Regards Novembre 1997 - Points de vue

Corse, la citoyenneté contre la violence

Par Dominique Bucchini *


Nous sommes un certain nombre de communistes de Corse du Sud à essayer d'initier une pratique politique nouvelle en faisant appel à la citoyenneté, dans un pays en proie au marasme économique, à la violence et soumis à la mainmise de la droite sur l'ensemble des institutions.

Ce qui est prioritaire, c'est de redonner la citoyenneté au peuple corse qui a vécu dans la peur, la contrainte, l'insécurité, les pressions, pendant des années. Il faut que ce peuple s'exprime démocratiquement et que la bataille des idées ait lieu au grand jour, sans peur.

Dans une île méditerranéenne convulsée par la violence durant des siècles, c'est un combat permanent, quotidien. En tous cas, c'est le mien.

Le groupe communiste avait voté l'amnistie en 1981 en faveur des nationalistes pour des raisons humaines et politiques. La situation a beaucoup évolué. Il y a meurtre, il y a racket. L'opinion a commencé à comprendre que ces dérives étaient mortelles pour la Corse. Lors de l'énorme mascarade de Tralunca où l'on a vu des centaines de personnes armées dans la nature, la veille de la venue du ministre de l'Intérieur, les ordres donnés à la police et à la gendarmerie étaient de surveiller les quartiers sensibles à Sartène, à Porto Vecchio et à Ajaccio, mais de ne relever que les numéros minéralogiques aux abords de Tralunca. Nous avons été amenés, progressivement, à dénoncer cette connivence. Il y a une autre manière de faire de la politique en Corse, d'une manière claire, propre afin que les gens choisissent et qu'on respecte le suffrage universel.
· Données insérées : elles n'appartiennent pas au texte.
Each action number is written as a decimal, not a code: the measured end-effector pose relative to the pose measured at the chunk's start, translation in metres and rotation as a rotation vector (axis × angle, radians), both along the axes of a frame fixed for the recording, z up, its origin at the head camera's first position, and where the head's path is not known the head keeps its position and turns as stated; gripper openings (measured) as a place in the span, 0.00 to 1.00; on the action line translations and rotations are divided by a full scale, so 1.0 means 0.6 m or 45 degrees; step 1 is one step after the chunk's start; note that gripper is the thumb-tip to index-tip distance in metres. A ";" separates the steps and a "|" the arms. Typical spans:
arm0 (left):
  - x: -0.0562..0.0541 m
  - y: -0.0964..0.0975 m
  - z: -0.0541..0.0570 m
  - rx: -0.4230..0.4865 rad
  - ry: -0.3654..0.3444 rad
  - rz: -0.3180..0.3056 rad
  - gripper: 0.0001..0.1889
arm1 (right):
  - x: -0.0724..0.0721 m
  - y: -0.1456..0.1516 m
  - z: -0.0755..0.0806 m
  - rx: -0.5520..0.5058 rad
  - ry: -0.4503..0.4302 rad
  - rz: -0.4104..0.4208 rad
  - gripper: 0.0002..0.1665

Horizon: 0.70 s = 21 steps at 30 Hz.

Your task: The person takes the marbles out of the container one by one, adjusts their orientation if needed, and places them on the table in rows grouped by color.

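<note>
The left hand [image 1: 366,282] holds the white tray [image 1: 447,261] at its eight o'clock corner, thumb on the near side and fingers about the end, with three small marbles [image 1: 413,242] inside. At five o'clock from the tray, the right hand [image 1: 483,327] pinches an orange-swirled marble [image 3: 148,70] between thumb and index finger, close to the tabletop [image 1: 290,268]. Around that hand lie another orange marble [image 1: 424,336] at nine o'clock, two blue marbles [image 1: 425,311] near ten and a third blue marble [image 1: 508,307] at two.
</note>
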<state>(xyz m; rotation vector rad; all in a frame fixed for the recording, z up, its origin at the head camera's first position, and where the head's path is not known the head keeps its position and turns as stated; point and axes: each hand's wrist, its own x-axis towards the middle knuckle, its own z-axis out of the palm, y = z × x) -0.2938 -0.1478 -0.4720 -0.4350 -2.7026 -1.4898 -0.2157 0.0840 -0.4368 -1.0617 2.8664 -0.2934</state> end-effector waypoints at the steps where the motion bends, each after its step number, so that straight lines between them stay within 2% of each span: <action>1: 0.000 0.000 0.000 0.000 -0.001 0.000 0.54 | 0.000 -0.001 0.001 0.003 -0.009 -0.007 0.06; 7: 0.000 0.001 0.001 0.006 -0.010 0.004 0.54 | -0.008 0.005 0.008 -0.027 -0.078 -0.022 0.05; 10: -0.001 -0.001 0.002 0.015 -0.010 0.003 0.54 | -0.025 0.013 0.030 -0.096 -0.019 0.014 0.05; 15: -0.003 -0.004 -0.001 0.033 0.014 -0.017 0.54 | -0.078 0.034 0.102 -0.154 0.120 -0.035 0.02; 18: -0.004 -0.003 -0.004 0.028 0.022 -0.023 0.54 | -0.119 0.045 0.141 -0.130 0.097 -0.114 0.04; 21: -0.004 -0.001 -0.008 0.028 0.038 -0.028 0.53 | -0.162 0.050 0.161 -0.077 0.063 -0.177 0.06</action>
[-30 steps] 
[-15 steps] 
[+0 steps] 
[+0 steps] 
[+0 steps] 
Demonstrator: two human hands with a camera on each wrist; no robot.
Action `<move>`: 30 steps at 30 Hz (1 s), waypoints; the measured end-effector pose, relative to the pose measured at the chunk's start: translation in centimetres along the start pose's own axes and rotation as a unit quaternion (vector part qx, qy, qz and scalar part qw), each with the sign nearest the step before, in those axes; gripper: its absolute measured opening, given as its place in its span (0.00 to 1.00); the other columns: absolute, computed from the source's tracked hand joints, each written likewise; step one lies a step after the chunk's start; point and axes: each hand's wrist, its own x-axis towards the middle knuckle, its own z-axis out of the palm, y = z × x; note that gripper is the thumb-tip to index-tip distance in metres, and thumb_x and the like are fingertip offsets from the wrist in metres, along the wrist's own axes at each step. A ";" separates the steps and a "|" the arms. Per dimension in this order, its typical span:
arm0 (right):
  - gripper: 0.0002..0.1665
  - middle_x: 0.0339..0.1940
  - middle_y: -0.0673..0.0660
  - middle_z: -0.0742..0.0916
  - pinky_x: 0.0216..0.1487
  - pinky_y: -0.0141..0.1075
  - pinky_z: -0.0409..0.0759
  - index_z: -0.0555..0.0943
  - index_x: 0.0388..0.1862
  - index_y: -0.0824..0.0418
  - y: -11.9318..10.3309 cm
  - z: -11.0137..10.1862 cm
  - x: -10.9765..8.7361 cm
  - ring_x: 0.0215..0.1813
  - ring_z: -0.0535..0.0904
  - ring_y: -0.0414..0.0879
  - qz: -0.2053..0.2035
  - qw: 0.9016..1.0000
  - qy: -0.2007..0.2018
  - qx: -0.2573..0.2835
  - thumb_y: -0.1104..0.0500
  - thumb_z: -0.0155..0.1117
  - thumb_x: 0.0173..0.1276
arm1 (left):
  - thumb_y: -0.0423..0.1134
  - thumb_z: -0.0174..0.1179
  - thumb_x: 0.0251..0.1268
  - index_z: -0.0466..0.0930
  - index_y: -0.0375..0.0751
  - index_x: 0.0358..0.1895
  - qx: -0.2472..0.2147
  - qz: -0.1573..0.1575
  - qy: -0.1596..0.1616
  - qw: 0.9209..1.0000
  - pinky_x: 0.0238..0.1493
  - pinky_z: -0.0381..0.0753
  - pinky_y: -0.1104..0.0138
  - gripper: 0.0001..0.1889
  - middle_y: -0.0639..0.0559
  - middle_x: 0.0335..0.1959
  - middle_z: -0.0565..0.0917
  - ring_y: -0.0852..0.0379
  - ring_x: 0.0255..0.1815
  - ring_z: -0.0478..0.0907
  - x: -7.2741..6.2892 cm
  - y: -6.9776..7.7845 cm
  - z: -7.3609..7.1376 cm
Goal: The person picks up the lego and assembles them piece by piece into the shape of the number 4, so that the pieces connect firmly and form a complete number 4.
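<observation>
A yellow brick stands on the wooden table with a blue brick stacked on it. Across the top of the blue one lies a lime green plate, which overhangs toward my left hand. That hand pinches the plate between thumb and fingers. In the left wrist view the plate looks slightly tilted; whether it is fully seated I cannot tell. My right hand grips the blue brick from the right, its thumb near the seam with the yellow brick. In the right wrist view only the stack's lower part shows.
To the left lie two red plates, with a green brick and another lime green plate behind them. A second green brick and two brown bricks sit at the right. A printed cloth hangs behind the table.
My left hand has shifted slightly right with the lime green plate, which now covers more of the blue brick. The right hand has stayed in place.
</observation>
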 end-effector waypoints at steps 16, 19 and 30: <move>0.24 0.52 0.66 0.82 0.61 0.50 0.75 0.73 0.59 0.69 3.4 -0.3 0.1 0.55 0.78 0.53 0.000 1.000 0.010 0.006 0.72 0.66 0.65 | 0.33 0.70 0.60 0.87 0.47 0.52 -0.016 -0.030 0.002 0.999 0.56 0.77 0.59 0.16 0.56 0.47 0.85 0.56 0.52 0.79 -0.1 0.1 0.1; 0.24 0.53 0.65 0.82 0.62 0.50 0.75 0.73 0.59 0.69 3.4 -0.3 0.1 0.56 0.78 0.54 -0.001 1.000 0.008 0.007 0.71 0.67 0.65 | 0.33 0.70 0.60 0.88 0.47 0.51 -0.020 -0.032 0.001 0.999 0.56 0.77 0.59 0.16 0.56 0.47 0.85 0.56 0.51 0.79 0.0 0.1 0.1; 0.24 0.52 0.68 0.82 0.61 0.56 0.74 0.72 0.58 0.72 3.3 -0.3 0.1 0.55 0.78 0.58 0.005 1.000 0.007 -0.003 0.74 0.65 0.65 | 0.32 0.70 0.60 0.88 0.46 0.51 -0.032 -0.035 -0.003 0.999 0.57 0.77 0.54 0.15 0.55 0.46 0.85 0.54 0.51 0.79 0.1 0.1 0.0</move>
Cela dit, dans un pays démocratique, les mouvements nationalistes ont le droit de défendre leurs opinions au même titre que les autres. On peut être amené à faire un bout de chemin ensemble pour certaines revendications sociales. Seulement s'il y a rupture définitive avec la clandestinité et avec le terrorisme.

En dix ans, la démocratie a gagné cependant un peu de terrain, puisque deux partis politiques nationalistes ont abandonné la violence. Les scissions sont incontestables. Seule la frange dure du FLNC historique veut poursuivre la lutte armée pour aller vers l'indépendance, en se référant aux exemples algérien ou vietnamien.

Je suis en désaccord complet avec l'idée exprimée là, que la France est une " marâtre ", que la France est la métropole et que la Corse est une colonie.

Il s'agit donc de poursuivre le combat pour faire comprendre aux idéologues du FLNC qu'il est nécessaire d'arrêter les exactions nocturnes et les rackets. Une fois qu'on en sera là, les discussions pourront commencer pour réfléchir contre la droite, comment on peut arrimer la Corse vers un autre type de développement.

La Corse n'a-t-elle qu'un avenir touristique et agricole ? Les communistes corses sont les seuls à avoir des propositions de nature différente. Elles sont contenues dans les deux lois du statut particulier qui régit la Corse de 1981-1982, et de 1991-1992. Les députés communistes à l'Assemblée nationale ont fait ajouter dans le texte de loi la création d'un comité de coordination du développement industriel de la Corse où les entreprises nationales pourraient éventuellement investir 1% de leurs bénéfices. Un pays moderne doit bénéficier d'une polyvalence d'activités. La Corse importe 14 fois plus qu'elle n'exporte ! La modernité, c'est la possibilité d'un développement industriel.

Au lieu de débats stériles, on pourrait retenir un certain nombre de traditions, et en même temps s'ouvrir à la modernité: plus il y a d'emplois stables, qualifiés, rémunérateurs, plus on vaincra facilement l'assistanat, la dépendance, plus les gens deviendront des citoyens à part entière.n

Propos recueillis par Aïcha Belhalfaoui

 


* Maire de Sartène, conseiller à l'Assemblée de Corse et conseiller général de la Corse du Sud.Vient de publier De la Corse en général et de certaines vérités en particulier aux éditions Plon.